I'm trying to force SPSS to do a psuedo-Monte Carlo study. The real world data is so bizarre that I can't reliably simulate it (if you're interested, it is for testing Injury Severity Scores). As such, I'm using a dataset of about 0.5 million observations of the real world data and then basically bootstrapping the results from increasingly large random samples of it. The goal is to figure out what group sizes are necessary to assume normality (at what group sizes do t-tests and Mann-Whitney U tests reliably agree; in other words, when can I count on the Central Limit Theorem).
My plan is to use a combination of a macro to repeat the two tests 100 times (but run 150 times in case the random selection results in a group size of zero), and then use OMS commands to export the results of the numerous tests into a separate data file.

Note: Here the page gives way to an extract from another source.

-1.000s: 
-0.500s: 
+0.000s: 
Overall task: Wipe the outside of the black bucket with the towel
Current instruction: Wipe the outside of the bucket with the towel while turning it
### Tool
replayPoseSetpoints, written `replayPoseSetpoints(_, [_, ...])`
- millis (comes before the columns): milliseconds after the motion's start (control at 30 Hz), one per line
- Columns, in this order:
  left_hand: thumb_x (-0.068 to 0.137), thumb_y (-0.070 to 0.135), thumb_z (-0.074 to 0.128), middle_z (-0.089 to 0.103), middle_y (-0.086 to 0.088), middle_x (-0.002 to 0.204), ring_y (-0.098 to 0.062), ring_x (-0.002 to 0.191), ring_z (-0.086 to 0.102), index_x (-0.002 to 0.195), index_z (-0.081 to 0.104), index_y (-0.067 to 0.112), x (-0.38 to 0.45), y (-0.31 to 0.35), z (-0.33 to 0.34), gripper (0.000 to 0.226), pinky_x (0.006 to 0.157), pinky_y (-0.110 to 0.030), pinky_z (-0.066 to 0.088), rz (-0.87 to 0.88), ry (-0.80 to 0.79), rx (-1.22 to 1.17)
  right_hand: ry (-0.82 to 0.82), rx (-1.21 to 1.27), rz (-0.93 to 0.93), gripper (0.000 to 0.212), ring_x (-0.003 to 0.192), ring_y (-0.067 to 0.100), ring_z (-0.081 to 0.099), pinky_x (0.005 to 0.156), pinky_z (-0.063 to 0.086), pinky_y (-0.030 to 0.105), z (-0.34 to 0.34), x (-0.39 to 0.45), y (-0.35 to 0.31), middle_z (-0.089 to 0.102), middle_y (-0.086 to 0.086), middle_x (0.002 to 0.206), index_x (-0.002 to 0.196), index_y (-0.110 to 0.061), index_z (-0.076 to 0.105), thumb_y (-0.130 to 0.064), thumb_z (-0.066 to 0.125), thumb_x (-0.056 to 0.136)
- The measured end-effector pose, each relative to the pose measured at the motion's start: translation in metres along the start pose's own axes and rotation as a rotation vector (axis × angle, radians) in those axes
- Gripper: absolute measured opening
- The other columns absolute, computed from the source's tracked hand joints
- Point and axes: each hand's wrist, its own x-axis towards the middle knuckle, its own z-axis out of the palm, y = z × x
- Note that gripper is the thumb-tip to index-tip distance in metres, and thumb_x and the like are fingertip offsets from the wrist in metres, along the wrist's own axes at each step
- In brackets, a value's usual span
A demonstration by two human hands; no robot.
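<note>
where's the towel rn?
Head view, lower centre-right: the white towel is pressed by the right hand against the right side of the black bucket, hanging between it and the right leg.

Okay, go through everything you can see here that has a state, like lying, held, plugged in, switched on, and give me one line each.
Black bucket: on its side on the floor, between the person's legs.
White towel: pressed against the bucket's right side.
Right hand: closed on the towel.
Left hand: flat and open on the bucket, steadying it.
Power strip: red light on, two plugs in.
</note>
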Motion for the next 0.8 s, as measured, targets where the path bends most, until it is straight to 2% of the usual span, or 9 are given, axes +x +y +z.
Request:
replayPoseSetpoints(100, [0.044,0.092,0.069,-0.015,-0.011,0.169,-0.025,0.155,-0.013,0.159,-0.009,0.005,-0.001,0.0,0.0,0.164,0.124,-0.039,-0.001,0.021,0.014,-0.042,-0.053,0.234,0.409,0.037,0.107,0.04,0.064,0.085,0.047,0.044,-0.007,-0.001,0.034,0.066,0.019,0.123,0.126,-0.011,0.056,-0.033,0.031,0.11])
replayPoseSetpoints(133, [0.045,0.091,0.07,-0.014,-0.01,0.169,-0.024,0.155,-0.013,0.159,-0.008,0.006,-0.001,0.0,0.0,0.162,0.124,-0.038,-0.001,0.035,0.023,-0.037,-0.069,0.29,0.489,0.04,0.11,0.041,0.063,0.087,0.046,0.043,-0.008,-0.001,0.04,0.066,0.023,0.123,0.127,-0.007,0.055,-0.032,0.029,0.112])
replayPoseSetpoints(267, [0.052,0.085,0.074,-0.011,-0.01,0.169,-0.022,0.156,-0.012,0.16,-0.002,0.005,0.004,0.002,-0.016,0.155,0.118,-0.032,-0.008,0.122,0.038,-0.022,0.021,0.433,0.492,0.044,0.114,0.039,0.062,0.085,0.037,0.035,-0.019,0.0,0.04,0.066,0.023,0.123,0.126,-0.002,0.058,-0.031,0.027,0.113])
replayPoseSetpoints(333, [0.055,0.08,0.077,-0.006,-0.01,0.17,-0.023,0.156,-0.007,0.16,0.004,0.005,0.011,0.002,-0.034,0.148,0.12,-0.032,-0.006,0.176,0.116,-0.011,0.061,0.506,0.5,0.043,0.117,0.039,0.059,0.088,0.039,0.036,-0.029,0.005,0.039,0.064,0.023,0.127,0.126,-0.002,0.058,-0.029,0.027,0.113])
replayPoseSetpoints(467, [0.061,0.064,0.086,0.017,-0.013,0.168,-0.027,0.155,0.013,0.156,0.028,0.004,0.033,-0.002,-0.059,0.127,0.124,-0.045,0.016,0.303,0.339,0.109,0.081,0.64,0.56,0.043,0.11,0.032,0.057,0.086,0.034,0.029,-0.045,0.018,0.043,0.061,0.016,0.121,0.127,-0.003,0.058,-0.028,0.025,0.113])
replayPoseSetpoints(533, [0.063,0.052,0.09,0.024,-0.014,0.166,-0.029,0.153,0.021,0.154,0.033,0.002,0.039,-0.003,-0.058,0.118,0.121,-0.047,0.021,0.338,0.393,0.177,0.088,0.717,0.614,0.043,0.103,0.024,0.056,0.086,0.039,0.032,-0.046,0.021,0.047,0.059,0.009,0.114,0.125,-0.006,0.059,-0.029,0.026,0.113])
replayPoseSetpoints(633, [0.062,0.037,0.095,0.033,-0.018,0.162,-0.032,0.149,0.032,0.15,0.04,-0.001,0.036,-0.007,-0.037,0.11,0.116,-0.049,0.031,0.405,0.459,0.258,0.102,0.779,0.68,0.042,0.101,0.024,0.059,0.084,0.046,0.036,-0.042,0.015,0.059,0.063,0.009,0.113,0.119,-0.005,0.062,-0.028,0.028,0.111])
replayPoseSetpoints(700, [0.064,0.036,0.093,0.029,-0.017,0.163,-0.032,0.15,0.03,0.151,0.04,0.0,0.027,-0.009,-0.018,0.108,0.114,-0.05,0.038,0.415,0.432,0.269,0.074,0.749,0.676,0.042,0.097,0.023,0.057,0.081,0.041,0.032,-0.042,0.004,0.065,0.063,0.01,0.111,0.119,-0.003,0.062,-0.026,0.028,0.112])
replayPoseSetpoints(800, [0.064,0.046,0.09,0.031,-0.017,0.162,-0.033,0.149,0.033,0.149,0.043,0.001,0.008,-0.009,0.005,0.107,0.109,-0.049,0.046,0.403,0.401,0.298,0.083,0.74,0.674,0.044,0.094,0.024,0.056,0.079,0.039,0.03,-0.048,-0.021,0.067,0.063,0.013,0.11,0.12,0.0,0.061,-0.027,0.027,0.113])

So far, everything works just fine but, I would like to add another looping command to run the process again but select more random cases. So, it would run 150 times with 10 random cases selected each time, then, after running the first 150, it would run another 150 but select 20 random cases. Optimally, it would be something like this:
Select 10 random cases
Run a t-test and a Mann-Whitney U test
Repeat 150 times
Select 20 random cases
Run a t-test and a Mann-Whitney U test
Repeat 150 times
...
(After running on 200 cases, now increase by 50)
Select 250 random cases
Run a t-test and a Mann-Whitney U test
Repeat 150 times
Select 300 random cases
...
Select 800 random cases
Run a t-test and a Mann-Whitney U test
Repeat 150 times
(Stop after running on 800 cases)
Save all of these results using OMS
Everything in the below syntax works perfectly, except for one small issue, I can't figure out how to have it increase the size of the random sample, and I would prefer not to do that manually.
Even if I have to do it manually, is there a way to append the latest results to the existing file instead of replacing the existing file?
DEFINE !repeater().
!DO !i=1 !TO 150.
*repeat the below processes 150 times
*select a random sample from the dataset
DATASET ACTIVATE DataSet1.
USE ALL.
do if $casenum=1.
compute #s_$_1=10.
compute #s_$_2=565518.
* 565518 is the total number of cases
end if.
do if #s_$_2 > 0.
compute filter_$=uniform(1)* #s_$_2 < #s_$_1.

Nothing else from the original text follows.